Bantuan tiba menggunakan satu unit tangki BPBD Kabupaten Banjar pada pukul 12.30 WITA dan penyaluran berlangsung hingga selesai. Air kemudian diisikan ke tiga tandon warga, masing-masing satu tandon berkapasitas 2.200 liter dan dua tandon berkapasitas 1.200 liter.
Dua personel dari BPBD Kabupaten Banjar bersama Relawan Combat terlibat langsung dalam proses penyaluran. Kehadiran pasokan tersebut menjadi dukungan nyata untuk membantu warga memenuhi kebutuhan dasar air selama kondisi kemarau.
Pembakal Desa Babirik, H. Jamsi, menyampaikan terima kasih kepada BPBD Kabupaten Banjar dan Relawan Combat yang telah memberikan perhatian terhadap kebutuhan masyarakat.
«“Kami mengucapkan terima kasih kepada BPBD Kabupaten Banjar dan Relawan Combat yang telah membantu masyarakat Desa Babirik. Bantuan air bersih ini sangat berarti bagi warga, terutama dalam menghadapi kondisi kemarau dan memenuhi kebutuhan sehari-hari,” ujar H. Jamsi.»
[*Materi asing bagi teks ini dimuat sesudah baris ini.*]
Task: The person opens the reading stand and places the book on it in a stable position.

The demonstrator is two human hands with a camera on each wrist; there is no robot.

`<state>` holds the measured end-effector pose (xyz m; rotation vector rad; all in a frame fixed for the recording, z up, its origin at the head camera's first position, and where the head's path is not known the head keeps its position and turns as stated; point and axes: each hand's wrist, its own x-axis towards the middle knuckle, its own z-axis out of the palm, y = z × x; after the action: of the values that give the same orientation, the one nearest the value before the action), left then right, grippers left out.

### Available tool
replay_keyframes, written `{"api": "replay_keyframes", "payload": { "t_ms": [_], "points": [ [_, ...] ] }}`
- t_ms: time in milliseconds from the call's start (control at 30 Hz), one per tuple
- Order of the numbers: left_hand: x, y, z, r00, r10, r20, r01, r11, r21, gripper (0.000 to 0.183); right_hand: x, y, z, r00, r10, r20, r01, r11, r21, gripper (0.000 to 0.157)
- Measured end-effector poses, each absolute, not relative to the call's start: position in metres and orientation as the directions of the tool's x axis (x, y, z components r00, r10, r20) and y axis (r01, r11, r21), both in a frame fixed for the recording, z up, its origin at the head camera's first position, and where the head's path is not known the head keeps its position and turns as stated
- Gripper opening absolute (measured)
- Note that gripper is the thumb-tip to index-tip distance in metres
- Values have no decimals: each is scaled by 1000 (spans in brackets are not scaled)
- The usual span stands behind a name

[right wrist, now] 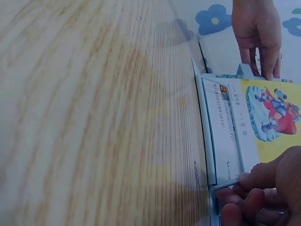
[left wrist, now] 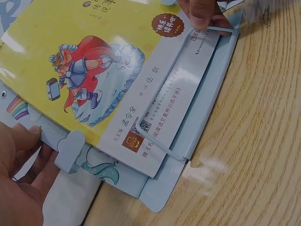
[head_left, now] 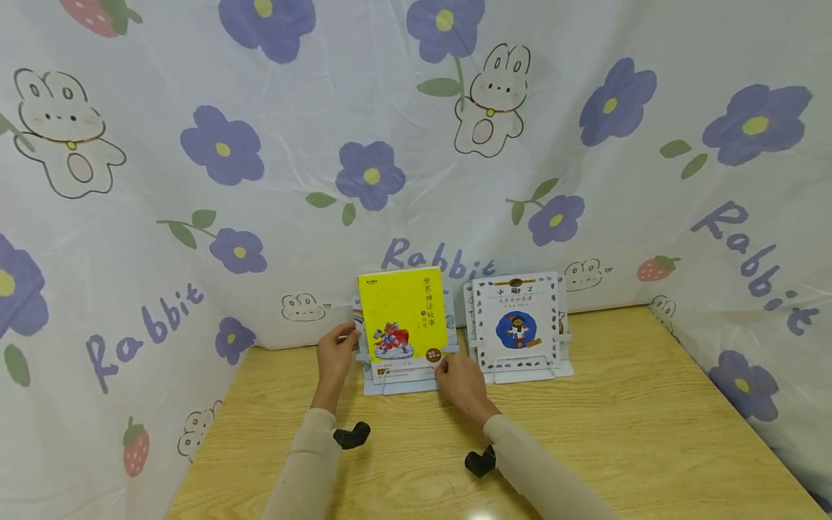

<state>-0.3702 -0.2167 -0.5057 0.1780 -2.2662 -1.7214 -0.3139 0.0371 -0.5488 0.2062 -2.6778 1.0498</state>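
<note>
A yellow book (head_left: 403, 310) with a cartoon figure in a red cape leans upright on a pale blue book stand (left wrist: 160, 195). Its bottom edge sits behind the stand's wire holder (right wrist: 236, 128). My left hand (head_left: 334, 357) grips the stand's left edge, thumb on the front and fingers behind, beside a small side clip (left wrist: 70, 153). At the lower right corner, my right hand (head_left: 464, 386) pinches the end of the wire holder between thumb and fingers, close by the book's corner.
To the right, a white book (head_left: 516, 318) with a blue picture stands on a second book stand (head_left: 564, 370). Behind both hangs a curtain (head_left: 286, 180) printed with flowers and rabbits. Black wrist mounts (head_left: 352, 436) jut from the sleeves over the wooden table (head_left: 650, 433).
</note>
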Motion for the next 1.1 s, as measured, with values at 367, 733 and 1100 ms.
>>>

Ia berharap dukungan serupa dapat diberikan sesuai perkembangan kebutuhan masyarakat selama kemarau masih berlangsung.
Bagi pemerintah desa, ketersediaan air bersih menjadi salah satu kebutuhan penting yang perlu mendapat perhatian ketika kondisi kemarau memengaruhi ketersediaan air. Karena itu, sinergi antara pemerintah daerah, pemerintah desa, dan relawan menjadi bagian penting dalam merespons kebutuhan masyarakat di lapangan.
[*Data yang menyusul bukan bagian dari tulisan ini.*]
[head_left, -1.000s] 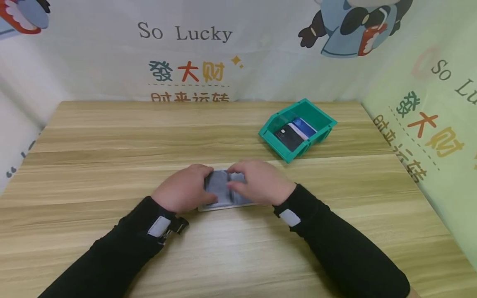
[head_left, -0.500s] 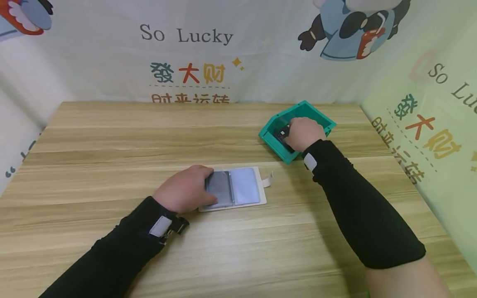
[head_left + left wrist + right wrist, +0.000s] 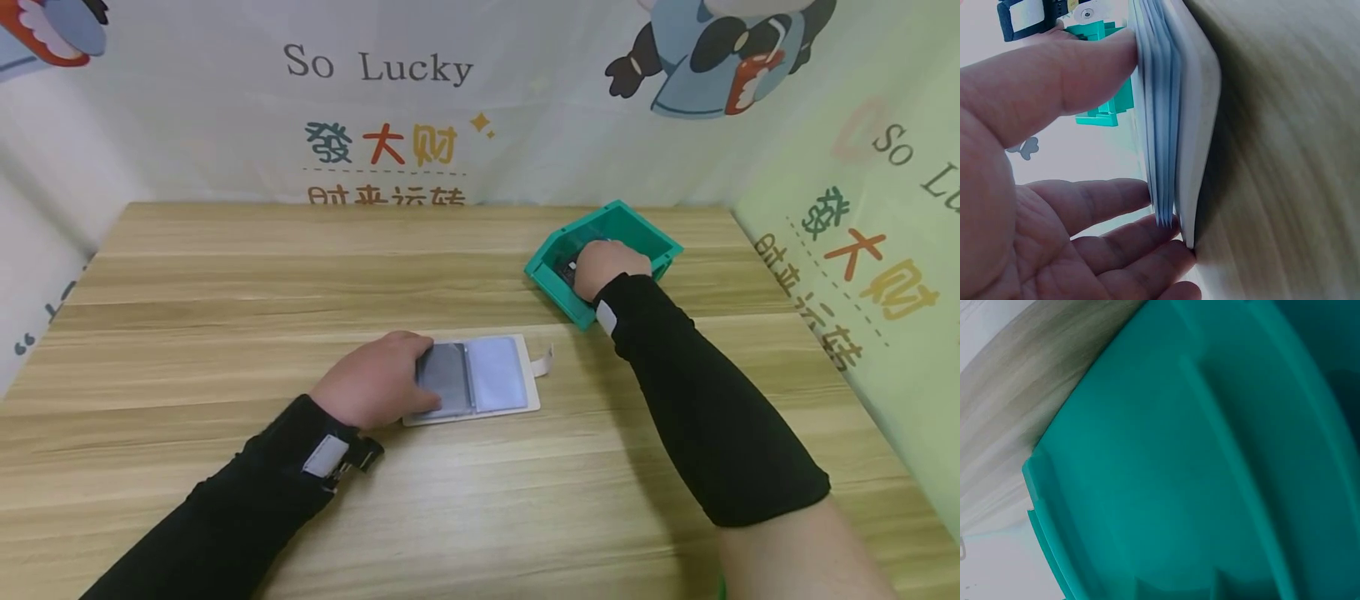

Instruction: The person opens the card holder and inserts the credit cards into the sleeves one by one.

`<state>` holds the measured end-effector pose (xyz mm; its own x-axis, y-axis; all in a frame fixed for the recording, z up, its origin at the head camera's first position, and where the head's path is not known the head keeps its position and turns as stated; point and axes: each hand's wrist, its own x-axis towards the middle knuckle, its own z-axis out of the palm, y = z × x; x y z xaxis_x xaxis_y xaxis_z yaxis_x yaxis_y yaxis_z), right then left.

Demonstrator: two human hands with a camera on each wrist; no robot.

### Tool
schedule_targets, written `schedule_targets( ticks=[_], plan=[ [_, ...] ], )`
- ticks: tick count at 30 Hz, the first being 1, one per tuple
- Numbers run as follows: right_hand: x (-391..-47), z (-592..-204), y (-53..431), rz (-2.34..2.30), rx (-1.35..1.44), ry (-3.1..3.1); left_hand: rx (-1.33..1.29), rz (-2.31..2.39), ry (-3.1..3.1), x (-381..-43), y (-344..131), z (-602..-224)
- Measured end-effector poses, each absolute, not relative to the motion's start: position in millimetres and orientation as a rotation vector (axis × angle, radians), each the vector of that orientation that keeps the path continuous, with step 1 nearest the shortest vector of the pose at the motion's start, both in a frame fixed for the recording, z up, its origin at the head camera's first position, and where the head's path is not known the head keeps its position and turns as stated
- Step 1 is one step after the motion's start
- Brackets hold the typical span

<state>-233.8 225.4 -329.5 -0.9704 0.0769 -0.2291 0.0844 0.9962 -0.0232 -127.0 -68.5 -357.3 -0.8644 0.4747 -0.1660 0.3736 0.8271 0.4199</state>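
A white card holder [image 3: 497, 375] lies spread on the wooden table, with clear plastic sleeves inside and a strap [image 3: 542, 361] sticking out at its right. My left hand [image 3: 375, 379] holds its left side, the thumb and fingers spread across the sleeves. In the left wrist view, the thumb presses on the stacked sleeves [image 3: 1159, 125] while the fingertips reach their far end. My right hand [image 3: 611, 267] is down inside a green bin [image 3: 558, 292], its fingers hidden. A dark card [image 3: 567, 268] peeks out beside it. Only the bin's wall [image 3: 1141, 475] fills the right wrist view.
The wooden table [image 3: 262, 275] runs back to a printed white cloth [image 3: 225, 108] at the far side. More printed cloth [image 3: 885, 275] hangs along the right, and the bin stands toward the back right.
My right hand has gone from the card holder into the green bin, leaving the right sleeve and strap uncovered. Over the last half second it shifts slightly there. The left hand keeps its place.
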Motion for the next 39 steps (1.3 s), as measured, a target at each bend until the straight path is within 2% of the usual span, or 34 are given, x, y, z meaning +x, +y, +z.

Pemerintah Kecamatan Beruntung Baru mengapresiasi dukungan BPBD Kabupaten Banjar dan Relawan Combat dalam membantu warga Desa Babirik. Penyaluran air bersih diharapkan dapat meringankan kebutuhan masyarakat sekaligus memastikan warga tetap memiliki akses terhadap pasokan air untuk kebutuhan penting sehari-hari.
Di tengah kondisi kemarau, masyarakat juga diimbau menggunakan air secara hemat dan bijak, mengutamakan kebutuhan prioritas, serta menjaga kebersihan tandon agar pasokan yang telah diterima dapat dimanfaatkan secara optimal.